We have uncovered the mechanism by which cells enter anaphase when proper spindle-kinetochore attachment is established. We show that Alp7/TACC at the kinetochore recruits the protein complex consisting of protein phosphatase I (PP1) and kinesin-8. This recruitment results in the two outcomes in the end of mitosis; PP1 silences the spindle assembly checkpoint, resulting in anaphase onset, while kinesin-8 promotes poleward chromosome movement, ensuring faithful chromosome segregation during anaphase A (Tang and Toda, 2015a, J. Cell Sci. 128:354-363).

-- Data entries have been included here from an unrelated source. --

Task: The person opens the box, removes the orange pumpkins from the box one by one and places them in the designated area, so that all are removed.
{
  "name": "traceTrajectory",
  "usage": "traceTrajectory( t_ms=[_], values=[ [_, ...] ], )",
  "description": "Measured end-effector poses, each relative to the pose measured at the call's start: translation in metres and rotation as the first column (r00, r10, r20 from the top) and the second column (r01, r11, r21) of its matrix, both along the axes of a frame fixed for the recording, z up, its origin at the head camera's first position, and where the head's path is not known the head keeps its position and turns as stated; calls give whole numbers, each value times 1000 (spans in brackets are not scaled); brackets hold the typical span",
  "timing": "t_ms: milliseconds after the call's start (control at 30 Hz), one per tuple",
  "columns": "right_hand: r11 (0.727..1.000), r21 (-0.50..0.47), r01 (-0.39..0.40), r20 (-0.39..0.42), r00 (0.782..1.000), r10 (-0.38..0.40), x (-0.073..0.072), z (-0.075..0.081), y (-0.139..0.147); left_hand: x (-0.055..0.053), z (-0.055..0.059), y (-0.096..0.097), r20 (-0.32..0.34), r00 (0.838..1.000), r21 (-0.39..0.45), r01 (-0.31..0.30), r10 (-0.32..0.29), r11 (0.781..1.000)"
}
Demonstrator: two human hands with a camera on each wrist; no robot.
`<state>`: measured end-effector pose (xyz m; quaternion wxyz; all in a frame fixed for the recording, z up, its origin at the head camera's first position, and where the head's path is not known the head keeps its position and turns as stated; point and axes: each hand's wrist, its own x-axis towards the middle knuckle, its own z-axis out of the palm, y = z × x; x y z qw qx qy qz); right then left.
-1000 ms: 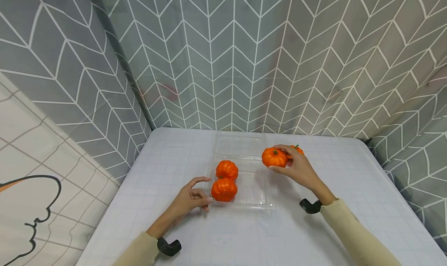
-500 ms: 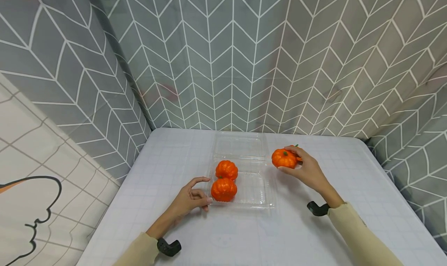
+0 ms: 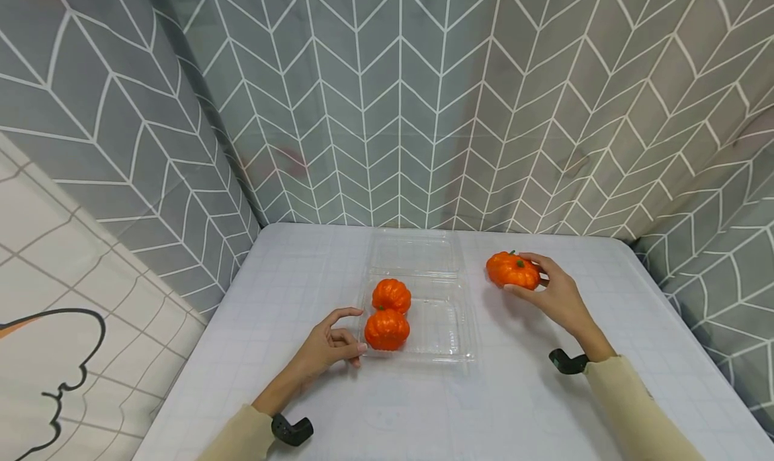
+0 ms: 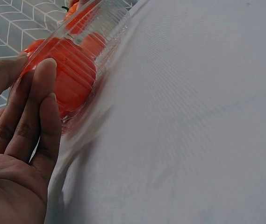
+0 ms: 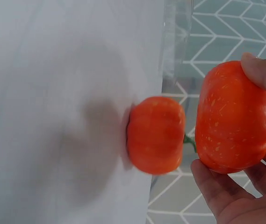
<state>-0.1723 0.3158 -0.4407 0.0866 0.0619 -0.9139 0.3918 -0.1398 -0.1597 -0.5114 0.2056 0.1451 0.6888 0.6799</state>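
Note:
My right hand (image 3: pixel 559 298) grips a small orange toy pumpkin (image 5: pixel 235 116) with thumb and fingers around its sides. In the right wrist view it is raised above the table. A second pumpkin (image 5: pixel 156 135) with a green stem stands on the table just behind it; in the head view the held one partly hides it. My left hand (image 3: pixel 331 343) is at the left wall of a clear plastic clamshell box (image 3: pixel 444 326), its fingers relaxed and fingertips right at the wall. Inside the box, two more pumpkins (image 3: pixel 388 329) sit along the left side, one behind the other.
The box's clear lid (image 3: pixel 415 253) lies folded back flat toward the far edge of the white table (image 3: pixel 399 414). Grey chevron-patterned curtains (image 3: pixel 399 111) stand behind and beside the table.
My right hand has moved right with its pumpkin, from beside the box's right edge to in front of the other loose pumpkin. The left hand has stayed at the box.

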Motion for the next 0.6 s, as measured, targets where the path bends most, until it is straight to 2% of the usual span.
traceTrajectory(
  t_ms=[300, 600],
  values=[
    [999, -1, 44, 5, 999, -44, -1, 0, 20, 1, 1, 0, 1, 1000, -4, -2, 2, 1000],
    [993, 9, 120, 25, 992, -120, -4, -11, 39, 0, 0, -1, -14, 1000, -4, 3, -4, 1000]
  ],
)
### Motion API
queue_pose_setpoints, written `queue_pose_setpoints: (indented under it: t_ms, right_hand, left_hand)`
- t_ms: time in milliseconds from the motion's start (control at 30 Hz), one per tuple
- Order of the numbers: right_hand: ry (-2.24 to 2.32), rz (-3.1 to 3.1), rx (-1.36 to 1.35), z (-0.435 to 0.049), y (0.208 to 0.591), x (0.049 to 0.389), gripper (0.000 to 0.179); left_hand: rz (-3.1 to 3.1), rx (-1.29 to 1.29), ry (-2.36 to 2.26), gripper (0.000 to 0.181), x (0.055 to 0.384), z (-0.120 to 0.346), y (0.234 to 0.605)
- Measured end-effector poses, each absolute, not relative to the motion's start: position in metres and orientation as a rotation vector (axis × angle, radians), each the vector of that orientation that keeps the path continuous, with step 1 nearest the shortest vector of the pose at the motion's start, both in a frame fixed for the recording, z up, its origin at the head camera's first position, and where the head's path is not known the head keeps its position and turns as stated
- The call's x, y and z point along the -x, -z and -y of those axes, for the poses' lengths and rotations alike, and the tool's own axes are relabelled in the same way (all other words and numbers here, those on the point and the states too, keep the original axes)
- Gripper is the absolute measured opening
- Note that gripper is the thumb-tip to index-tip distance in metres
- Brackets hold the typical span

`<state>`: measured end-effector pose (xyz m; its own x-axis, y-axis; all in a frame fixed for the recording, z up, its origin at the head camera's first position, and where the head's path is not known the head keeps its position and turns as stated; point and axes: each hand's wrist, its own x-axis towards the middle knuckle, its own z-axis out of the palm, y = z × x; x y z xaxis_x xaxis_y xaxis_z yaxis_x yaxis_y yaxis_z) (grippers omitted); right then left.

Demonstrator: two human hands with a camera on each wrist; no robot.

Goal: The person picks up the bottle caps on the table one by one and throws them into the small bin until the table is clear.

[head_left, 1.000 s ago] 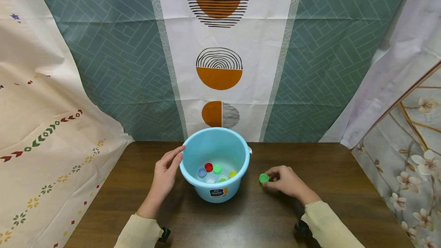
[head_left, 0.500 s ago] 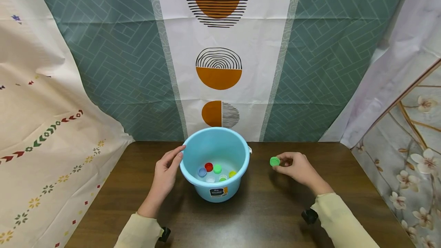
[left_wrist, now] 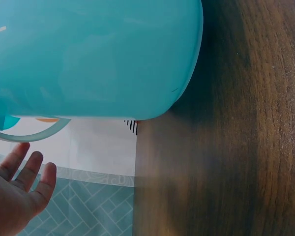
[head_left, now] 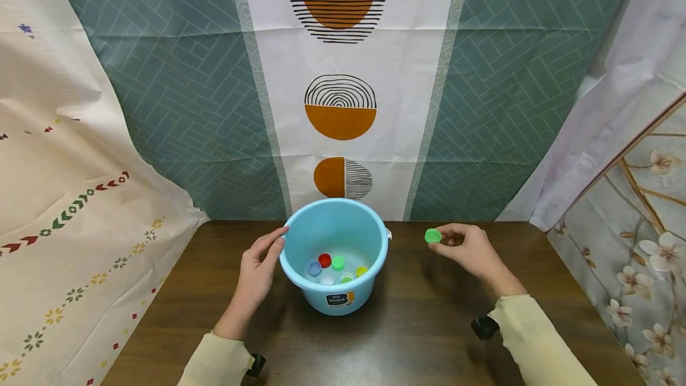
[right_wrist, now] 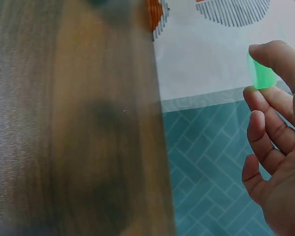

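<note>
A light blue plastic bucket [head_left: 333, 301] stands upright on the table. Inside it lie several bottle caps, among them a red cap [head_left: 324, 261], a blue cap [head_left: 314, 268], a green cap [head_left: 338, 263] and a yellow cap [head_left: 361, 271]. My left hand [head_left: 257, 270] touches the left side of the bucket's rim with its fingertips; in the left wrist view, three relaxed fingers [left_wrist: 27, 172] show beside the bucket's handle. Raised above the table to the right of the bucket, my right hand [head_left: 466, 250] pinches another green bottle cap [head_left: 433, 236] between thumb and fingers.
The dark brown wooden table [head_left: 370, 350] meets a patterned teal and white cloth [head_left: 482, 106] at its back edge. A cream cloth [head_left: 80, 207] hangs on the left and a floral cloth [head_left: 632, 243] on the right. Black wrist cameras are strapped below both hands.
My right hand has lifted the green bottle cap and moved it away toward the table's back edge and slightly right. The left hand and the bucket stay in place.
</note>
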<state>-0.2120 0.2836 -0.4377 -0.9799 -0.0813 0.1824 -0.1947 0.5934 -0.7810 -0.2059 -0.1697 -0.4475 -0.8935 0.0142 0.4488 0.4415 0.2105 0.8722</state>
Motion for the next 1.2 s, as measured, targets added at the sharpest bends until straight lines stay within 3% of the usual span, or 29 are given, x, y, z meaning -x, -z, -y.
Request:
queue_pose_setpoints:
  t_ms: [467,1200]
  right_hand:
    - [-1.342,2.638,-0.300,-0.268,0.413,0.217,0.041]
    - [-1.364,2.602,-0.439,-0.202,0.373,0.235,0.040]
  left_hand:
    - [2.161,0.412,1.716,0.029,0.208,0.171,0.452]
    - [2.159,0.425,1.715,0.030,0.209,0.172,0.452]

We also put forward the hypothesis that explains why in many cancer cells a subset of mitotic genes are overexpressed. We propose that the overproduction of the outer kinetochore protein Ndc80/Hec1 would abnormally bind a number of interacting molecules, which leads to the sequestration of these interactors from their normal locations. This abnormal absorption in turn impairs the stoichiometry within individual protein-protein networks. This disturbance, then on the one hand, interferes with chromosome segregation, leading to the production of aneuploidy, a hallmark of cancer, and on the other hand, it activates the cellular compensation machinery, by which other mitotic genes are further overexpressed to tackle the imbalance through a feedback loop (Tang and Toda, 2015b, Bioessays 37:248-256).